Lieven Zwaenepoel

‘Onbeschikbare geneesmiddelen: hoe winstmaximalisatie onze gezondheid bedreigt’

Lieven Zwaenepoel Ondervoorzitter Algemene Pharmaceutische Bond

De lijst van geneesmiddelen voor menselijk gebruik die tijdelijk onbeschikbaar zijn wordt alsmaar langer. Op het moment van dit schrijven overschrijden we met de kaap van 500: een nieuw triest record. De oorzaken? Complex en internationaal, maar ook economisch. Moeten we in de wereld van geneesmiddelen niet beter de publieke dienstverlening vooropstellen en pas dan de winstmaximalisatie? En wat kunnen we er aan doen?

Om te beginnen is het cijfer van 519 tijdelijk onbeschikbare geneesmiddelen relatief. Langs de ene kant is het een onderschatting: pas als een voor de Belgische markt vergund geneesmiddel langer dan twee weken onbeschikbaar is, geldt een notificatieplicht bij het Federaal Agentschap voor Geneesmiddelen en Gezondheidsproducten (FAGG). Sinds 2014 publiceert het FAGG die lijst op haar website.

Meer transparantie is natuurlijk prima, maar het verandert niets aan de feiten. Bovendien zijn er allicht evenveel geneesmiddelen die korter dan 14 dagen onbeschikbaar zijn, tot frustratie van de apothekers die door hun groothandelaar-verdelers en de producenten van het kastje naar de muur gestuurd worden. Ook dat ander spreekwoord over de pot en de ketel lijkt bedacht voor deze pijnlijke toestand, die helemaal niet transparant is. Het grootste slachtoffer is natuurlijk de patiënt, die zonder boe of ba de toegang tot zijn medicatie verliest.

Daartegenover staat – gelukkig maar – dat voor een deel van de onbeschikbare geneesmiddelen alternatieven bestaan: een andere verpakkingsgrootte, een ander merk, een andere galenische vorm (bv. druppeltjes in plaats van tabletten), enzovoort. Gepolymediceerde patiënten wiens geneesmiddelen voortdurend veranderen van vorm en kleur hebben moeite om het overzicht te bewaren en hun medicatie in te nemen zoals voorgeschreven. Voor een minderheid van de sommige van de ontbrekende referenties bestaat er tevens geen enkel identiek alternatief op de Belgische markt en moeten we overschakelen op een ander actief bestanddeel met een gelijkaardige werking, een alternatief invoeren uit het buitenland (vaak zonder terugbetaling) of – als de grondstof beschikbaar is – een magistrale bereiding overwegen. Zo kunnen apotheker en behandelende arts vaak een oplossing vinden voor hun patiënten, al is die vaak – nog afgezien van het overbodige kunst- en vliegwerk dat ervoor nodig is – suboptimaal. Denk maar aan bloedverdunners die sowieso al moeilijk te doseren zijn. Bij elke omschakeling is een intensieve opvolging van de stollingswaarde nodig en neemt het risico op een bloeding of een bloedklonter toe.

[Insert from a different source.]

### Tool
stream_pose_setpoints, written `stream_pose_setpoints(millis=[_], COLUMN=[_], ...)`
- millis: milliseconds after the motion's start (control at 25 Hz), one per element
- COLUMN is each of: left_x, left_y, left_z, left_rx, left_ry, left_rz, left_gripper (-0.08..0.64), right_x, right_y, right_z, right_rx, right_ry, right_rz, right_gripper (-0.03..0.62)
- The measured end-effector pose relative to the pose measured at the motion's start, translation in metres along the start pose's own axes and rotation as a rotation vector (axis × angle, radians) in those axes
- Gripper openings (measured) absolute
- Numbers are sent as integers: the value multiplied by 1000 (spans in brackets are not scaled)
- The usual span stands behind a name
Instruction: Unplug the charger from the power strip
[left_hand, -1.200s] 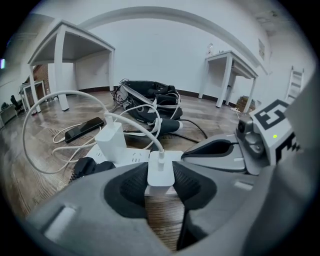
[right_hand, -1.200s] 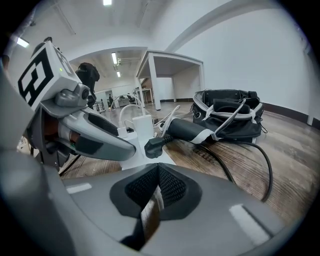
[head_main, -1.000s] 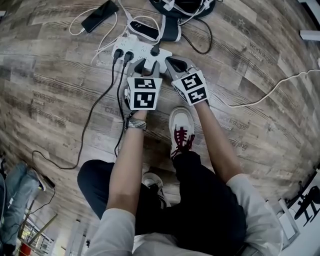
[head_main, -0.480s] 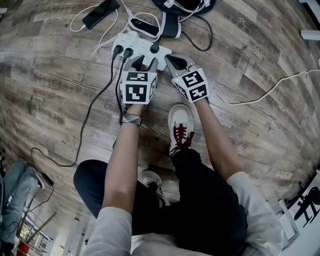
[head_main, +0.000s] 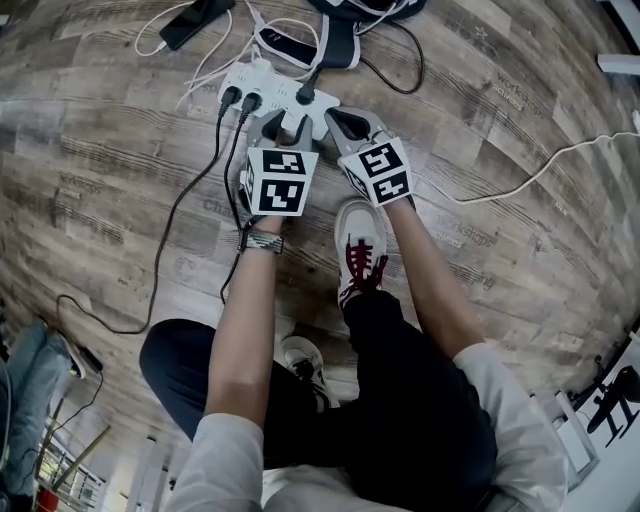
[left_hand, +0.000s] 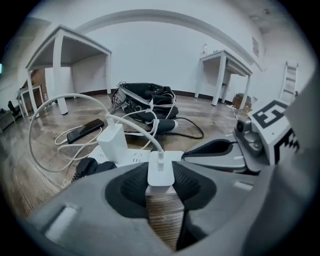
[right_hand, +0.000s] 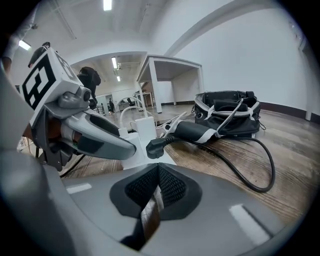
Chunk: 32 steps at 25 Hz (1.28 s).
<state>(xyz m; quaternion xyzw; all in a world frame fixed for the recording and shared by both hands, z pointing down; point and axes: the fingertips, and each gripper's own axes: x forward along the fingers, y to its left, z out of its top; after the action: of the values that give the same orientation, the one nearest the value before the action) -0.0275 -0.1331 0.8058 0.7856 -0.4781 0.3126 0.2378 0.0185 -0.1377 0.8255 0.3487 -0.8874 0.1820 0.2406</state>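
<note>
**Left claw (left_hand: 161, 183) clamped on the charger (left_hand: 161, 169); right claw (right_hand: 157, 186) closed with nothing held.**
The small white charger is pinched between the left pads at the near end of the white power strip (head_main: 276, 92), which lies on the wooden floor (head_main: 500, 200). Whether its pins are in the socket cannot be told. Its white cable (left_hand: 134, 119) is seen arching away. A larger white adapter (left_hand: 114, 142) stands on the strip, and the right claw is held just beside the strip.

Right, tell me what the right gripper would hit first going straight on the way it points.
Probably the black plug at the near end of the white power strip, just beyond the closed right gripper, though depth is hard to judge.
</note>
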Motion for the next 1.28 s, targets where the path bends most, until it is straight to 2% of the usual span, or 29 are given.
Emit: stream_pose_setpoints(millis=[160,440,520,680,760,880,1040,1080,1280], left_x=[1,1,1,0,-1,0,0,0,0], left_y=[-1,-2,-1,3,4,3,-1,-1,-2], left_z=[0,-1,-1,-2,-1,-1,1,2,0], left_rx=[34,2,-39,-205,-238,-191,-3,22,32], left_ry=[4,21,12,-31,-47,-40,11,18,26], left_rz=[19,-16,-32,-69,-72,-55,-13,-8,1], left_gripper=[140,140,142,152,155,151,140,140,140], right_x=[0,0,-1,0,1,1,0,1,0], right_y=[0,-1,-1,-1,-2,-2,-2,-2,-1], right_z=[0,0,-1,0,0,0,1,1,1], right_rx=[1,2,5,7,8,13,15,16,29], right_ry=[-3,-11,-10,-13,-12,-11,-9,-8,-8], right_rz=[6,5,6,5,5,7,4,4,12], right_gripper=[1,2,2,2,2,2,2,2,2])
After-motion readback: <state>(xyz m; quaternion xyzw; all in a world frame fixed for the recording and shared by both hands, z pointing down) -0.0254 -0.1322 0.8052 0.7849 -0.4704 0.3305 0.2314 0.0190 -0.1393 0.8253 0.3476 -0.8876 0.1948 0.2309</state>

Onbeschikbare geneesmiddelen: hoe winstmaximalisatie onze gezondheid bedreigt.

En dan zijn er de gevallen waarvoor er in binnen- en buitenland geen alternatief is. Dan zit er niets anders op dan de behandeling tijdelijk te onderbreken. Dat was bijvoorbeeld het geval voor geneesmiddelen die gebruikt worden om alcoholisme onder controle te krijgen of voor een behandeling van de ziekte van Crohn. Een vochtafdrijvend middel dat maanden niet te krijgen was, wordt nu zelfs definitief uit de handel genomen. Er zijn nog voorbeelden.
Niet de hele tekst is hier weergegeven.